Drell-Yan process with jet vetoes: breaking of generalized factorization
Mao Zeng
TL;DR
This work tests the validity of factorization for Drell–Yan–like processes under stringent jet vetoes by constructing a scalar-quark toy model. It shows that standard factorization fails due to spectator-spectator Glauber exchanges, and that generalized factorization, which decouples the two collinear sectors, cannot hold either because a nonzero leading-power spin asymmetry arises from Glauber interactions. The authors compute the sole nonvanishing two-Glauber cut diagram at order αs^2, finding an infrared-finite, nonzero contribution to the doubly differential beam thrust spin asymmetry, thereby proving factorization breaking. The results imply that entanglement between the two collinear sectors is necessary for proper resummation of jet-veto logarithms and suggest revisions to the factorization framework for beam-thrust-type observables in hadron collisions.
Abstract
Resummation of hadron collision cross sections, when the measurement imposes a hierarchy of scales, relies on factorization. Cancellation of Glauber / Coulomb gluons is a necessary condition for factorization.
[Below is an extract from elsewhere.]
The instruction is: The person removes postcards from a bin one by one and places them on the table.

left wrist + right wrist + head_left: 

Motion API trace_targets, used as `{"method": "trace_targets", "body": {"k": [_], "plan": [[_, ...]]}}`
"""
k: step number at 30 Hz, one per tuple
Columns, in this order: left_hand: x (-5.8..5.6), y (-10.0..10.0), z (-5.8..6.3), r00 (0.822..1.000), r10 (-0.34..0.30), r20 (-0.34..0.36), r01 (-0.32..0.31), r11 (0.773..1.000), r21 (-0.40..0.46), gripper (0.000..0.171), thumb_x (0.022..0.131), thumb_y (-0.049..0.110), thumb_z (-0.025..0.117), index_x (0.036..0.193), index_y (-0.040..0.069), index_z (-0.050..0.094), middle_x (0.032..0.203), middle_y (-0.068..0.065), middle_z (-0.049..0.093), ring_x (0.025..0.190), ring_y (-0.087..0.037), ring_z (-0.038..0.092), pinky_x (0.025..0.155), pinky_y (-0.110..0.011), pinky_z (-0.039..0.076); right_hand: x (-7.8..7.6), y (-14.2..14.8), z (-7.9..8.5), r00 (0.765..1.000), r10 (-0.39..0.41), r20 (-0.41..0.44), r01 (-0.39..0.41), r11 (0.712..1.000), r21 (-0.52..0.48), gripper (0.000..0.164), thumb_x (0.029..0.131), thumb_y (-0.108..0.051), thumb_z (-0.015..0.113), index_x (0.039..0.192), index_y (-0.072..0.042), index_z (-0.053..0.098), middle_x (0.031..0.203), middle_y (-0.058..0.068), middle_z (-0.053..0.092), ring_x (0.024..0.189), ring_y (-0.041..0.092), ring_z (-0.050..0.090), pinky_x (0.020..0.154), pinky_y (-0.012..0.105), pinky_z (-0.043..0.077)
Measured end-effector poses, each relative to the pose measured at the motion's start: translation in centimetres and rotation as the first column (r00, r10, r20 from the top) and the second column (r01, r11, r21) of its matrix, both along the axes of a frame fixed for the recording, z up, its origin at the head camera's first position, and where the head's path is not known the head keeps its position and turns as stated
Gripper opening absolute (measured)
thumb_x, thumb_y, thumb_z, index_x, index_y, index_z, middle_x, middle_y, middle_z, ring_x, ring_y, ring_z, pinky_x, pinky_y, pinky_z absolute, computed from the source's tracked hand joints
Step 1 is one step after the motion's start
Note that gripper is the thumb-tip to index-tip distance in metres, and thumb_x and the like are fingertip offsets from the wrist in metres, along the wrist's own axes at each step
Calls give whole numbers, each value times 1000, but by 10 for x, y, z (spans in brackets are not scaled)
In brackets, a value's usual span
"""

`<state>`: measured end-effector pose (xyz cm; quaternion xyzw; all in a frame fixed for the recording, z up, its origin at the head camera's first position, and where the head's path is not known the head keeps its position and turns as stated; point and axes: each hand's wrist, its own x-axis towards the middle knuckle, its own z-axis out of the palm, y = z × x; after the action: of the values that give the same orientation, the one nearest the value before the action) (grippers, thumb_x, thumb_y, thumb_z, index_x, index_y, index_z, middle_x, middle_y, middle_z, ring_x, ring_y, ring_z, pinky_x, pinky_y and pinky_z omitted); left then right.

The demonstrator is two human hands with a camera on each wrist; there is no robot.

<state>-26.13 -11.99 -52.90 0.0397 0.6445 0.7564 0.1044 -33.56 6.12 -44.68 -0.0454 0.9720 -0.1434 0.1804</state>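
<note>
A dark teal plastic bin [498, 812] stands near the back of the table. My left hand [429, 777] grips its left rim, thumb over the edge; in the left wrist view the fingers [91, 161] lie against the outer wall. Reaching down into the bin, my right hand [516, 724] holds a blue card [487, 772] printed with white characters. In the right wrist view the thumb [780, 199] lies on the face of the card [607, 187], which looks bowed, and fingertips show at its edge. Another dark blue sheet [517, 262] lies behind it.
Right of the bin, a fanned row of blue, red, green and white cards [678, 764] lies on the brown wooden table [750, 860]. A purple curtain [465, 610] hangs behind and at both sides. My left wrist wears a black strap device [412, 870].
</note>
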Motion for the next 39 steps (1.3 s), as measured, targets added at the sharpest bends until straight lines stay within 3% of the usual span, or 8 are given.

For Drell-Yan-like processes, the known proofs of cancellation of Glauber gluons are not applicable when jet vetoes are introduced, via jet algorithms or event shape variables such as the beam thrust. A priori, this does not rule out the possibility that an unknown new cancellation mechanism exists, or the possibility that a generalized factorization formalism is correct. To resolve the questions, we construct a direct counter-example in QCD with scalar quarks, contradicting any form of factorization in which the two collinear sectors are decoupled from each other. In the counter-example, decoupling of the two collinear sectors implies zero dependence of the beam thrust distribution on the longitudinal spin of the incoming hadrons, but we find a non-zero spin asymmetry at leading power due to Glauber gluons exchanged between spectators. We discuss implications for resumming large logarithms from jet vetoes.